WORK REQUEST: Your answer should be the exact lines of the data below from the one containing "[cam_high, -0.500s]" through the one containing "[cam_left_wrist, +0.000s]"; please include nothing else.

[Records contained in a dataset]
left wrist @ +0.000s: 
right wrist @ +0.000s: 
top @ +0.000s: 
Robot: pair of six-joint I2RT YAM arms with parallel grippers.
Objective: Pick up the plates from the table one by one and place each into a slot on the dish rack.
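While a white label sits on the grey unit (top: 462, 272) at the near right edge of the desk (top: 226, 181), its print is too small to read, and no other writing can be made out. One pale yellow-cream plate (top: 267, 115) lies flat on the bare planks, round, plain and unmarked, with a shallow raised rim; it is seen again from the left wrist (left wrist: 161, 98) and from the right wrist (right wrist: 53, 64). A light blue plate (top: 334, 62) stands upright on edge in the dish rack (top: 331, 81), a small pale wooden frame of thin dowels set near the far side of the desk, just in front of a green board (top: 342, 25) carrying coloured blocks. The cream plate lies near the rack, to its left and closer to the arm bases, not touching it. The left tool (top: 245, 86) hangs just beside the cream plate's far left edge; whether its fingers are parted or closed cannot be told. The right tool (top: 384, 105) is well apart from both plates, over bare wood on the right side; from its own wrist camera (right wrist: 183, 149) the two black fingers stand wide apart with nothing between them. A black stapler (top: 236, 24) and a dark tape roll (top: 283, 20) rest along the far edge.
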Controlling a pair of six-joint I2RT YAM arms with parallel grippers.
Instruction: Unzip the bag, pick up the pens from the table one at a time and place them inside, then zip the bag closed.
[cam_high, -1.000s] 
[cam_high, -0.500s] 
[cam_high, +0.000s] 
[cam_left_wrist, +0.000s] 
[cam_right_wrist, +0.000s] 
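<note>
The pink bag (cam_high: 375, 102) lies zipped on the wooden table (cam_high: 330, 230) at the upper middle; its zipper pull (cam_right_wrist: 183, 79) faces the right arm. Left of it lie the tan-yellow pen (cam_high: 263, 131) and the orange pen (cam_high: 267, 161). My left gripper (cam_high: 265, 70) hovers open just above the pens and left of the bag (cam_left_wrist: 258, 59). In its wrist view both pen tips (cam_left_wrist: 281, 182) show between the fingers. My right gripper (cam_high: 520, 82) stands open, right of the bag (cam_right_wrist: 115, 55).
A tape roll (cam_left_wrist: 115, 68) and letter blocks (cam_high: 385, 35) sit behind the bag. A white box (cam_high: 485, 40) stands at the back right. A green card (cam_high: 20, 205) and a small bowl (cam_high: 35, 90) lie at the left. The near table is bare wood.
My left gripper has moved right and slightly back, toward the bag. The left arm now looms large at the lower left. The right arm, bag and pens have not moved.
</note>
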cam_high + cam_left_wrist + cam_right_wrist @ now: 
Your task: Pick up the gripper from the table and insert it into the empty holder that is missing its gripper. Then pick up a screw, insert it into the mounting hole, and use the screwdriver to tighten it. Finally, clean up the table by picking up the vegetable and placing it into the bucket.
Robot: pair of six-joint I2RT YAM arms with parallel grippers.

EXERCISE ANSWER:
[cam_high, -0.500s] 
[cam_high, +0.000s] 
[cam_left_wrist, +0.000s] 

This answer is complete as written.